Bar de Aracaju é condenado em CG por fornecer suco com álcool a crianças

Lúcio Borges

O que deveria ser só passeio e turismo na cidade de Aracaju, capital de Sergipe, teve que problema e crime contra a infância dos filhos do casal, Paulo José dos Santos Queiroz e Pollyane Mota de Souza Queiroz, moradores de Campo Grande. Eles, apesar de terem sido vitima lá no Nordeste, entraram na Justiça da Capital contra um bar sergipano que  forneceu suco com álcool a suas duas crianças. O caso ocorreu já a quase cinco anos, sendo encerrado nesta quarta-feira (8), com sentença proferida pela 3ª Vara Cível de Campo Grande, que julgou procedente a ação movida pelo casal.

Paulo José e Pollyane entraram com ação judicial em desfavor do bar ‘Com Amor Beach Bar Empreendimentos Ltda’, que acabou sendo condenado ao pagamento de R$ 20 mil de danos morais na proporção de R$ 5.000,00 para cada autor em razão do estabelecimento comercial ter fornecido o suco com bebida alcoólica para os dois filhos do casal.
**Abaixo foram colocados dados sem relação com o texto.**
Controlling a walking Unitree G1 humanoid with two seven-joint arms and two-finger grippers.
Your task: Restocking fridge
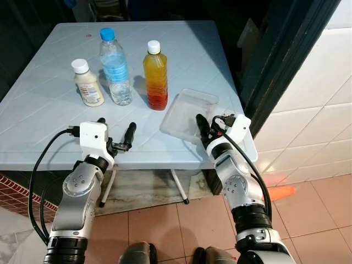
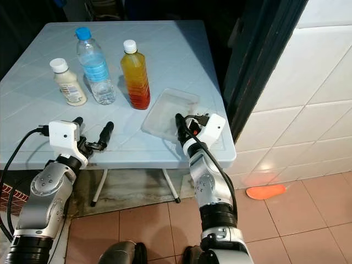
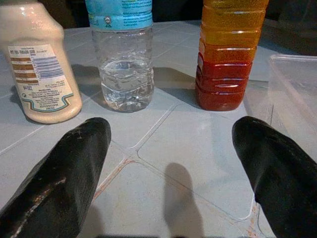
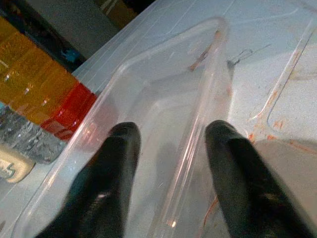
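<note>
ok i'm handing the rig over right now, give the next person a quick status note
Left gripper: open, empty, low over the table, aimed at the bottles.
Right gripper: open, fingers straddling one wall of the clear plastic container, not clamped.
Standing in a row on the table: cream sauce bottle, water bottle, orange drink bottle; the container sits to their right, near the table's edge.
Done: nothing lifted yet.
Left: grip the container, then move all four items to the fridge.

The cream bottle carries a white label with a barcode and fine print too small to read. The water bottle has a blue label whose small round mark and print stay illegible.
</note>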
O casal descreveu na ação, que no dia 15 de janeiro de 2014, todos estavam de férias em Aracaju, Sergipe, onde passaram aquele dia no estabelecimento, tendo Pollyane pedido um suco de abacaxi com hortelã para seus filhos, um com 9 anos e outro com 1 ano e 3 meses à época. Dai, o garoto consumiu cerca de meio copo e o bebê aproximadamente 100 ml, sendo que o filho mais velho disse aos pais que o suco estava com gosto diferente.

Então, os pais identificaram que a bebida estava com cachaça ou algo semelhante, a qual deram para as pessoas que estavam na mesa ao lado provarem, bem como para a proprietária e funcionários do estabelecimento, tendo todos constatado a presença de bebida alcoólica no suco. Por fim, relatam que levaram o filho mais novo ao pronto atendimento, o qual, apesar da consulta médica e do cuidado dos pais, ficou muito agitado e chorou até de madrugada. Assim, eles sustentaram que passaram por situação de grande preocupação e aflição, com abalo moral, o que gera o dever de indenização.
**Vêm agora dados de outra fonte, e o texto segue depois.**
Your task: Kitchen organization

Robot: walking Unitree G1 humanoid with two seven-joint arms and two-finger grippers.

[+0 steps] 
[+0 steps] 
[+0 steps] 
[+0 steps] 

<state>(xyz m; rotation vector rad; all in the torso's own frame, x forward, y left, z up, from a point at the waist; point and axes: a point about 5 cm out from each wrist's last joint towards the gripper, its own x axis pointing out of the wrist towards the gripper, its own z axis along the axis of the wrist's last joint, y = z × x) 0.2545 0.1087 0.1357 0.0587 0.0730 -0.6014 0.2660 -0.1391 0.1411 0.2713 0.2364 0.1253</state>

Apesar da constatação na hora, após Bar negou problema

Em contestação, a empresa dona do Bar, negou que tenha sido colocada bebida alcoólica no suco das crianças, como também nega a possibilidade de erro, atribuindo o sabor diferente constatado no suco ao grau de amadurecimento do abacaxi.

A defesa apontou que a situação não passou de mero dissabor do cotidiano.

Sentença

O juiz Juliano Rodrigues Valentim explanou que o réu não comprovou os fatos alegados. Por outro lado, os autores comprovaram com a documentação juntada ao processo, sobretudo com os depoimentos em juízo das testemunhas presenciais, que o suco de fruta feito pela funcionária do restaurante e ingerido pelos requerentes menores estavam com bebida alcoólica.

“Desse modo, reputo satisfatoriamente comprovado o defeito do produto e a ausência de prova da parte ré, como fornecedor do produto e prestador de serviço, de qualquer excludente de sua responsabilidade, de sorte que o dever reparatório é medida que se impõe”, concluiu o magistrado.